Moro no bairro que termina com "Sul", e que um dia, cantando a banda que nunca vi, falei "asa azul". Agora, Z, só se for de vizinhança.

Ponho um dos PC no colo e jogo jogo jogo o joguinho que aos 8 anos tinha fila para o Master System. Conduzo Alis e Companhia, e minha mulher dorme ao lado.

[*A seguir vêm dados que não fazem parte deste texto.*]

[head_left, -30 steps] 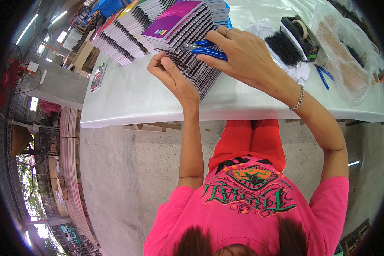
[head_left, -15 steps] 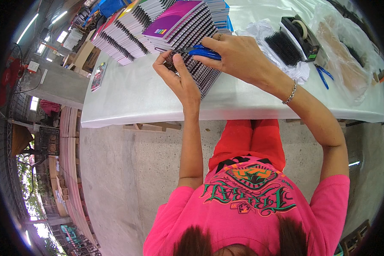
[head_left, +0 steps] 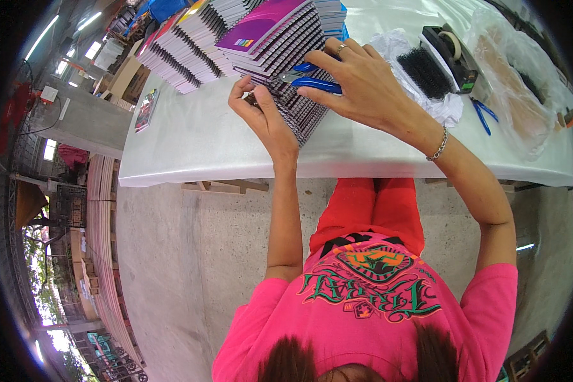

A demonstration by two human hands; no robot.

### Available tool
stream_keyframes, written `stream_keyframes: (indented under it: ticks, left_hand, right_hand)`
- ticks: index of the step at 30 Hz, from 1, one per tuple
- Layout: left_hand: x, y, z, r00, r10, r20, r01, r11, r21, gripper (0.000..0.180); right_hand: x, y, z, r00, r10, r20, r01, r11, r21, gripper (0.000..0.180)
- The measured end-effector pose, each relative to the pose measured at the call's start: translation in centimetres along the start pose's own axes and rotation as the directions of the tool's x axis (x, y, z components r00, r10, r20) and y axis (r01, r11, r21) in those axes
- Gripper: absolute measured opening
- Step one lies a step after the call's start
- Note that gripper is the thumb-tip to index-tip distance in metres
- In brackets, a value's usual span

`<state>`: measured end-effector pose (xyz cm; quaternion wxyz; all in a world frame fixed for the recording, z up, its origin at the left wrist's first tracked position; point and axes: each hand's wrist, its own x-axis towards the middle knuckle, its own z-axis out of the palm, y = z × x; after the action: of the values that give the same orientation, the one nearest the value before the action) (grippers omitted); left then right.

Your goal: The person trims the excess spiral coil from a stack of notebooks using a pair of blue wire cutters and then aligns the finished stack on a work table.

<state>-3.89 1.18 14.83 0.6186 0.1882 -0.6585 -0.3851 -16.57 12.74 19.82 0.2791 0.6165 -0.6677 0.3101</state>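
A tall stack of spiral-bound notebooks [head_left: 270, 28] with a purple cover on top stands on the white-covered table, its black coil bindings facing me. My right hand [head_left: 363, 83] holds blue-handled wire cutters [head_left: 319, 85], their handles spread and metal jaws pointing left at the coils. At the stack's near left corner, my left hand [head_left: 267, 121] has its fingers curled, thumb close to the cutter tips. Something small and dark shows between those fingers, too hidden to name.
More spiral notebooks [head_left: 178, 54] are stacked at the back left. On the right lie a bundle of black plastic coils [head_left: 423, 71] on crumpled white paper, a tape dispenser [head_left: 452, 54], another blue-handled cutter [head_left: 482, 116] and a clear plastic bag [head_left: 512, 95]. A small printed card [head_left: 146, 109] lies near the left edge.
The cutters' handles have spread apart in my right hand, and that hand has shifted slightly right. My left hand stays at the stack's corner.
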Motion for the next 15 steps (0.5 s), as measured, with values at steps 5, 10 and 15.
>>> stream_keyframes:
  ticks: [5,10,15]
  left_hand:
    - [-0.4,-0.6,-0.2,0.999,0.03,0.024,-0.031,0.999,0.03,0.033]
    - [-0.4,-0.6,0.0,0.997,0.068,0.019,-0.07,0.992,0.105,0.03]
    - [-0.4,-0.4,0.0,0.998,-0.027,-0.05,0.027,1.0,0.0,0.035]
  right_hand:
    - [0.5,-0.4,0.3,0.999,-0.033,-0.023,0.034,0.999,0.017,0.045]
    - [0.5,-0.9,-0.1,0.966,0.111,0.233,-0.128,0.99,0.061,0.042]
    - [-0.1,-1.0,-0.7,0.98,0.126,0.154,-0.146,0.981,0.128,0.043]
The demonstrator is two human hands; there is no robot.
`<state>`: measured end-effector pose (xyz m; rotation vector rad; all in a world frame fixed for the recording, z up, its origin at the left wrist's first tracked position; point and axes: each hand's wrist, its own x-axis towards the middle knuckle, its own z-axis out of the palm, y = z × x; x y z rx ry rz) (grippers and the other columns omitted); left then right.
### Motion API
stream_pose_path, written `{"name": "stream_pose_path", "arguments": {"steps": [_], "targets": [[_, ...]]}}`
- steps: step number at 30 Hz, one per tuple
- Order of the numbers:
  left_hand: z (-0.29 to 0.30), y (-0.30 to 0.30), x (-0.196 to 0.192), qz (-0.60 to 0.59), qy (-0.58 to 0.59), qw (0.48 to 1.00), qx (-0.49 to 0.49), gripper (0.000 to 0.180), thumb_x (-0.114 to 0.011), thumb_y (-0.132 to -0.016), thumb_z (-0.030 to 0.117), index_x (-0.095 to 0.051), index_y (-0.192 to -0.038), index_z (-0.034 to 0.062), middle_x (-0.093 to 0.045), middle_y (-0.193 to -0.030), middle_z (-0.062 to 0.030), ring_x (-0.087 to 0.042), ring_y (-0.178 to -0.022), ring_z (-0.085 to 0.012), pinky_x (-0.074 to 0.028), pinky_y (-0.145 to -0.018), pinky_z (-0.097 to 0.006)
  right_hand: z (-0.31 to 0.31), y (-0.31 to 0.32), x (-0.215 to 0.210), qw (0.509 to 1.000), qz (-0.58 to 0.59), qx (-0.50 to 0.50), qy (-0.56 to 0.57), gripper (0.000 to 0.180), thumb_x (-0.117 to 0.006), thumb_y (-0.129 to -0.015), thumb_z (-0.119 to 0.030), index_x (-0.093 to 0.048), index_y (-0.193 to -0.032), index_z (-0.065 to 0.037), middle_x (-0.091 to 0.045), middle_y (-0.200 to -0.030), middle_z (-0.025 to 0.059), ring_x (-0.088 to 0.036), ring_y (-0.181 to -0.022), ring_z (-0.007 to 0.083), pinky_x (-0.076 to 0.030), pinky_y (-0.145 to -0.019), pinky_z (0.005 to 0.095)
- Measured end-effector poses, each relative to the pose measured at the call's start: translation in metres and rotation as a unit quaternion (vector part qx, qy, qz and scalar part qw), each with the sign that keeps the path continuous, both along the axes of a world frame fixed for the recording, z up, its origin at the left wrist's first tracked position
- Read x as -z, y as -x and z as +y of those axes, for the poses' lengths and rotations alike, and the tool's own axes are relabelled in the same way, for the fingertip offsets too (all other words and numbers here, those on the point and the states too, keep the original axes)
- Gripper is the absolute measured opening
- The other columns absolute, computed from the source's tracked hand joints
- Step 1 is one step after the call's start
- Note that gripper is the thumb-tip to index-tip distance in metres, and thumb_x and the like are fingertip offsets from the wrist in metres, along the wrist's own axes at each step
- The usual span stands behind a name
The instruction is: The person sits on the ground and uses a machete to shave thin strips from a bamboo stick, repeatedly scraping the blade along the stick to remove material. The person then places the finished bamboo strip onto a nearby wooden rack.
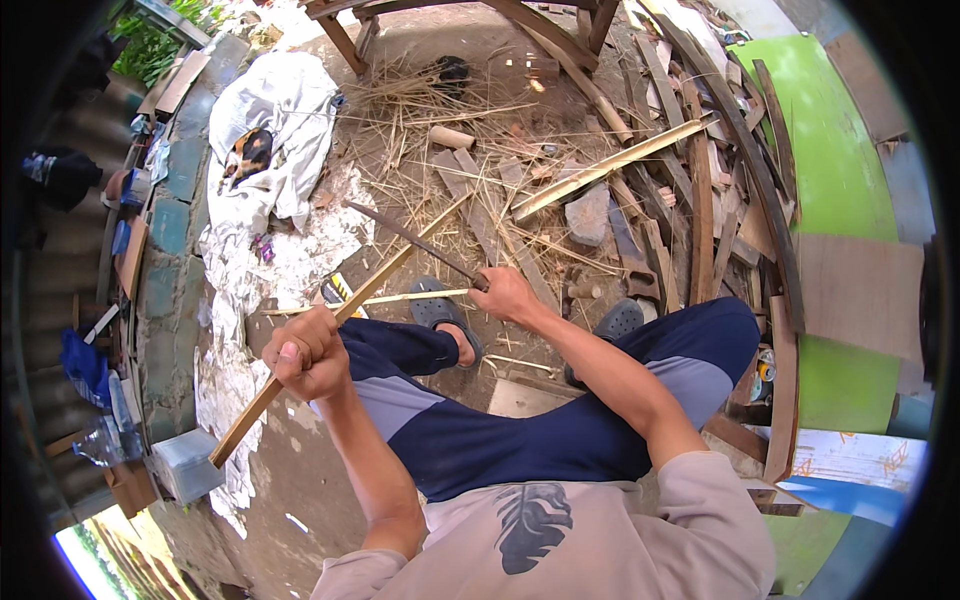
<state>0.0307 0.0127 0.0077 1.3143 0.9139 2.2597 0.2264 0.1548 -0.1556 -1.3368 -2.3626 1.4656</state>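
My left hand (308,355) is closed in a fist round a long bamboo strip (385,270). The strip slants from the lower left up toward the middle of the floor. In my right hand (508,295) is the handle of a knife (440,255) with a long, narrow dark blade. Pointing up and to the left, the blade crosses the strip beyond my left fist; whether it bites into the strip cannot be made out. A thinner pale strip (400,297) lies below the crossing, near my clog.
Shavings and split strips (420,120) litter the ground ahead. A split bamboo length (612,170) and a grey stone (588,215) lie to the right, beside piled planks (700,190). On white cloth (285,100) at the left rests a cat (250,155). A wooden bench (480,10) stands at the back.
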Motion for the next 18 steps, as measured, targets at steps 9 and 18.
{"name": "stream_pose_path", "arguments": {"steps": [9,18], "targets": [[0.003,-0.018,0.001,-0.073,-0.009,0.995,-0.071,0.040,-0.043,-0.089,0.018,-0.020,-0.055,0.0172,-0.018,-0.047,0.0044,-0.014,-0.043,-0.0086,-0.019,-0.047,-0.028,0.022,-0.023,0.071,0.992,-0.067,0.093,0.054,0.037,-0.062,-0.081,-0.032,-0.068,-0.089,0.003,-0.066,-0.072,0.0226,-0.066,-0.070,0.0368,-0.050,-0.068,0.0454],[0.010,-0.018,-0.008,-0.151,0.026,0.971,-0.183,0.042,-0.042,-0.087,0.020,-0.014,-0.055,0.0181,-0.014,-0.047,0.0038,-0.011,-0.045,-0.0098,-0.017,-0.048,-0.028,0.022,0.017,0.054,0.998,-0.008,0.047,0.032,0.033,-0.062,-0.079,-0.034,-0.070,-0.091,-0.005,-0.069,-0.086,0.0228,-0.066,-0.084,0.0419,-0.052,-0.079,0.0476]]}}
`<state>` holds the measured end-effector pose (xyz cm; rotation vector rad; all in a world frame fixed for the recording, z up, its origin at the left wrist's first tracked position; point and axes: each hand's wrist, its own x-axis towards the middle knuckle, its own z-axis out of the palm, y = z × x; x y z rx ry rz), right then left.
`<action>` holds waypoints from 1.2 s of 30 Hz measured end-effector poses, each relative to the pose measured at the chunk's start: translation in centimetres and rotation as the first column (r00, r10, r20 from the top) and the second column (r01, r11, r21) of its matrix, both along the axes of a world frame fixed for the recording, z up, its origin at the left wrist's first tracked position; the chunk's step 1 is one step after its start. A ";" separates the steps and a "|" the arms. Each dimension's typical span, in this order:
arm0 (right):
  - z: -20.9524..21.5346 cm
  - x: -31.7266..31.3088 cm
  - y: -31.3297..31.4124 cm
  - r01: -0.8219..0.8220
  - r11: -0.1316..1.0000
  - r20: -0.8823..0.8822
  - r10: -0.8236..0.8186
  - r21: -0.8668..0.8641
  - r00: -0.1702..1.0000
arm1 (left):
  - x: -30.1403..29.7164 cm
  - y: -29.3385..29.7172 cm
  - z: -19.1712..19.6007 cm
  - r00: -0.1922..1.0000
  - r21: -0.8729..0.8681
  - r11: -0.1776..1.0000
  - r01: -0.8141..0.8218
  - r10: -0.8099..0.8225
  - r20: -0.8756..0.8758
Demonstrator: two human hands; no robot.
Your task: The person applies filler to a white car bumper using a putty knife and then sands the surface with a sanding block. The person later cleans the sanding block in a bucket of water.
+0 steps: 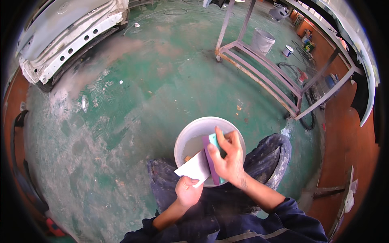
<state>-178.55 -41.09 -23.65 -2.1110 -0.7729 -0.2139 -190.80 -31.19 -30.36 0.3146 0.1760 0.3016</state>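
Observation:
A white bucket (180, 142) stands on the floor between my knees, with greyish liquid and a small tan piece inside. Over its opening, my left hand (189, 192) grips the near end of a flat white rectangular piece (192, 168), thumb on top. My right hand (230, 160) is wrapped round a block with a teal back and a purple layer, which looks like a sanding block (209, 158). The block's purple side lies against the right end of the white piece, tilted on edge. My right fingers and palm hide part of the block.
A metal frame rack (259, 83) stands at the right, with a grey bucket (262, 40) and a small tin (287, 50) behind its rails. A stripped car body (69, 44) is at the upper left. Cables and hoses (310, 117) lie by the orange wall.

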 end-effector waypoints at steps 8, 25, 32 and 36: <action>-1.8 -1.2 -0.4 0.023 0.999 -0.035 -0.021 0.039 0.999 | 0.4 0.2 0.6 0.999 0.021 1.000 -0.017 0.017 0.028; -1.3 0.2 -0.6 0.145 0.989 -0.144 -0.138 0.041 0.980 | 0.0 -0.6 1.5 1.000 0.033 0.999 0.012 -0.012 0.000; -2.2 -2.2 -1.9 0.117 0.991 -0.015 -0.116 0.059 0.993 | 0.5 0.4 1.7 0.992 0.007 0.998 0.069 -0.069 0.109; -0.2 0.8 0.4 0.187 0.982 -0.100 -0.184 0.021 0.978 | -0.7 0.2 -0.1 0.984 -0.073 0.993 0.089 -0.076 0.159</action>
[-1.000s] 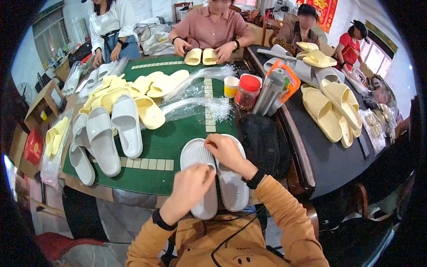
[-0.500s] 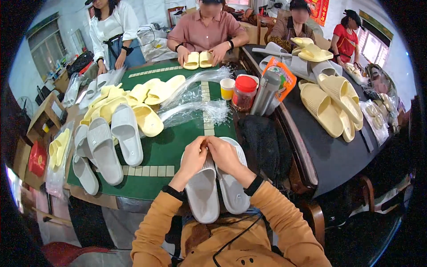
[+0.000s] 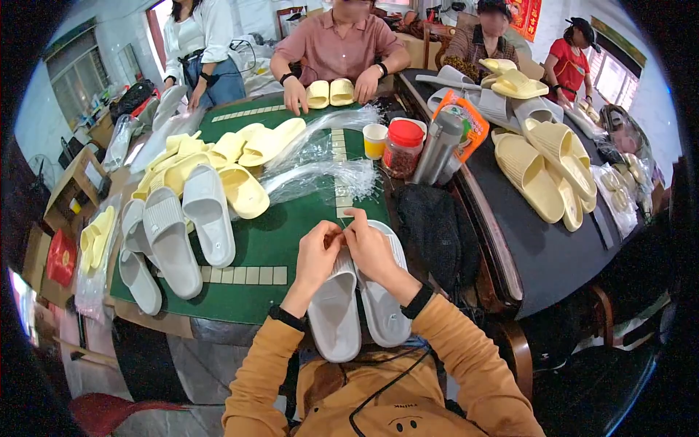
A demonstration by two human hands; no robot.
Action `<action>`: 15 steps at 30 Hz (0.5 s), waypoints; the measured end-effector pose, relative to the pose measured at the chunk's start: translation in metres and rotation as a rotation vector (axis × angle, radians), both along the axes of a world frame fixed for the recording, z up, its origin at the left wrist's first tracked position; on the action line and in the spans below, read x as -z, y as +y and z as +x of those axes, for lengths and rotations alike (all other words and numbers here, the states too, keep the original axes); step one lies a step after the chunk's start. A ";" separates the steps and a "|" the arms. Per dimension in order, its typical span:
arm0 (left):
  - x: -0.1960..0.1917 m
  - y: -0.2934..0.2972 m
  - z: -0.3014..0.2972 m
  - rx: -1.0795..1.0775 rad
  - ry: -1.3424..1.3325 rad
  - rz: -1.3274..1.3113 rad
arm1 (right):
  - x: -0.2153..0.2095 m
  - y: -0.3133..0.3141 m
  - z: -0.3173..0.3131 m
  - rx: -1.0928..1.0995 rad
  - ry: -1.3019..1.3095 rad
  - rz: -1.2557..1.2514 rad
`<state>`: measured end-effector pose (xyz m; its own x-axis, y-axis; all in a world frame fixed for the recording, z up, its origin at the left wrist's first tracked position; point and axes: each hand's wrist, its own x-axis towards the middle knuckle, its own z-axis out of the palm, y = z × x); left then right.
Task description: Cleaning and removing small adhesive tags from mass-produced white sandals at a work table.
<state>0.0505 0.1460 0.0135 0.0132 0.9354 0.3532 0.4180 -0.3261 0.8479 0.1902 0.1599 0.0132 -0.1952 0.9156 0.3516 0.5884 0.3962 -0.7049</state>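
Note:
A pair of grey slide slippers (image 3: 336, 322) lies side by side at the table's near edge, heels toward me. My left hand (image 3: 319, 255) is over the front of the left slipper, fingers closed in a pinch. Beside it, my right hand (image 3: 373, 253) pinches too, one finger raised, over the strap of the right slipper. The fingertips of both hands meet between the two straps. Whatever they pinch is too small and too covered to name.
Grey slippers (image 3: 173, 247) and a heap of pale yellow slippers (image 3: 186, 171) lie at left. Clear plastic ties (image 3: 331, 178) spread ahead. A red-lidded jar (image 3: 403, 149), paper cup (image 3: 374, 142) and steel flask (image 3: 438, 149) stand right. A person (image 3: 338, 44) sits opposite with yellow slippers.
My hands have come slightly apart at the fingertips, and a right finger has lifted. Across the table, the person has let go of the yellow slippers. At far left, another person has raised a grey slipper.

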 end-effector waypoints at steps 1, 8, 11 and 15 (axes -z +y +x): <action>0.000 0.000 0.001 0.001 -0.002 0.002 | 0.003 0.001 0.001 -0.013 0.021 0.032; -0.002 -0.001 0.000 -0.013 -0.007 0.036 | 0.000 0.009 0.010 -0.087 -0.019 0.012; -0.003 -0.003 -0.001 -0.010 -0.040 0.021 | -0.005 0.001 0.008 -0.062 0.065 0.011; -0.003 -0.003 0.001 -0.006 -0.075 0.033 | -0.009 -0.008 0.007 -0.017 0.147 0.157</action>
<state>0.0512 0.1434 0.0162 -0.0199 0.9234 0.3833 0.3554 -0.3518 0.8660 0.1970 0.1515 0.0225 -0.1468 0.8444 0.5152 0.4760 0.5169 -0.7115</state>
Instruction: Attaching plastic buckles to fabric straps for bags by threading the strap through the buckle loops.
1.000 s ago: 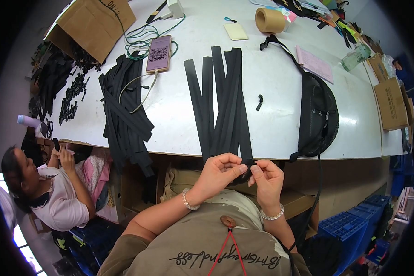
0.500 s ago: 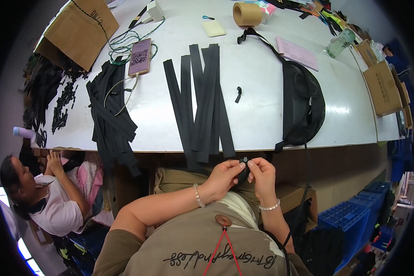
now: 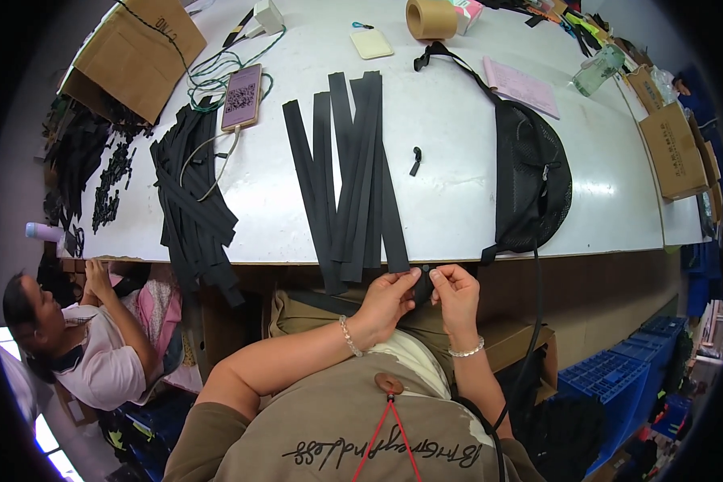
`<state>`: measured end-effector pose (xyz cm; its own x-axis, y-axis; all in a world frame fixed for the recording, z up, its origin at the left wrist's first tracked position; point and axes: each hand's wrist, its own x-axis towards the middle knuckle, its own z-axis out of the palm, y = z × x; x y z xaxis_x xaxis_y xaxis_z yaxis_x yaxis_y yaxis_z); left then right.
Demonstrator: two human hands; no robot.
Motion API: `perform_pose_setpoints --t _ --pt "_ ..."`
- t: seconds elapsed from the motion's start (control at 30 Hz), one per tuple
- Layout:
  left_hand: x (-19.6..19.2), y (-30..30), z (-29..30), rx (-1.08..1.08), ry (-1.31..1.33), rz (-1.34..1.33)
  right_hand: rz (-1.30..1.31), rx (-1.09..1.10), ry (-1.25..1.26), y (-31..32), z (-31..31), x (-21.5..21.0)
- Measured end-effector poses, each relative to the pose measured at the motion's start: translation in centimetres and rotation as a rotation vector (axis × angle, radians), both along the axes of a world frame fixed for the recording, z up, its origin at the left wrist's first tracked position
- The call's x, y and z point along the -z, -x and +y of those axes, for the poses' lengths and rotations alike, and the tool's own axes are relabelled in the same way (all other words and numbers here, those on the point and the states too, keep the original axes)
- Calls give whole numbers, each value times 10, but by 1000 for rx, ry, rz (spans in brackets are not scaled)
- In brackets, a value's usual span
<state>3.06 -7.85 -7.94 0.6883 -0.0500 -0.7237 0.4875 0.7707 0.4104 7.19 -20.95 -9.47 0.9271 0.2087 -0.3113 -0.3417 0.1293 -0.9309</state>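
We see bright, even light across the smooth white tabletop (image 3: 458,217), with glare at right of the frame. Bright white rectangular panels (image 3: 46,435) wash out at lower left; shadow darkens the space below the tabletop. Lines bow, and black vignetting closes both sides, where small details soften.

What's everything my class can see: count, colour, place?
Table: one, white, ahead
Strip bundles: two, black, table centre, left
Small parts: many, black, table left
Phone: one, purple-screened, table left
Bag: one, black, table right
Pad: one, pink, beyond bag
Roll: one, tan, far side
Bottle: one, greenish, far right
Cartons: several, brown, both sides
Crates: several, blue, lower right
Person: one, pale top, left
Held piece: one, black, between hands
Left hand: one, bare, at piece
Right hand: one, bare, at piece
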Motion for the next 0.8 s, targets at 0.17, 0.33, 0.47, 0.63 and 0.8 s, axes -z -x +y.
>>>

Ouço Iron Maiden e consigo até sentir falta do meu irmão. Percebo que não conheço nenhuma banda de rock boa que tenha surgido nesse século. Quero quebrar CD's e picotar as revistas que busquei - por espaço, e pelo mundo digital.


Na tela, passa "Contato" e, de fato, ainda me emociono. Mas adoro a cena da entrevista coletiva. Exemplo para o trabalho. Trabalho, trabalho, trabalho. E gosto do resultado.

Mas nunca, nunca, nunca usarei tênis e sunga para correr. Isso eu me prometo.

domingo, março 20, 2011

Será a falta de vida? Ou excesso dela?!

Os dias passam, e gosto que passem. Sem um pé na rua, vento à distância, nada mais.

Movo as mãos em tarefas simples, e saio de mim, saio da minha vida. Assumo outras.

Um homem da gravata preta e blusa branca. Desde criança, sonhava em ser burocrata. Tornou-se crítico de arte. Mais talentoso que o artista é o bobo que escreve os parágrafos de palavras difíceis.

Alternância subjetiva com profundidade lírica exposta pelo autor em uma delicadeza composta pela transfiguração da hegemonia ausente em paralelo com a escassez ideológica.

Sem sucesso entre as mulheres, com dinheiro no bolso e louco. Amigo, talvez, de outro. De obras errantes sem palavras que as definam. Feitos um para o outro. E para os tolos no museu.

Vidas entre espuma nas mãos. Que sirvam para digitá-las!

segunda-feira, março 14, 2011

Desmaio é um sono que vem apressado. Vai correndo de mansinho e dando tchau para cada parte do corpo. Vão minhas pernas, meus braços, minha audição, o teto...
...acordo.

quinta-feira, março 10, 2011

O ano começa só depois do carnaval?!

Nada escrevi até agora. Silêncio-rádio, vazio, nada mais. Criei personagens que são folhas de papel, surgidos em corredores de supermercado, inexistentes em forma. Inexistentes em palavras.

O ano só começa agora, o passado acabou naqueles fogos. Entre isso, nada. Páginas no trabalho, nada. Memória e momentos memoráveis de férias na terra natal, nada.

I talk to tou, and nothing.
I huge you, and nothing.
I kiss you... and nothing.

No vazio preenchido de dias repletos, mas classificados de nada, eu inicio meu ano. Inicio as palavras. Esse ano, mais exatas.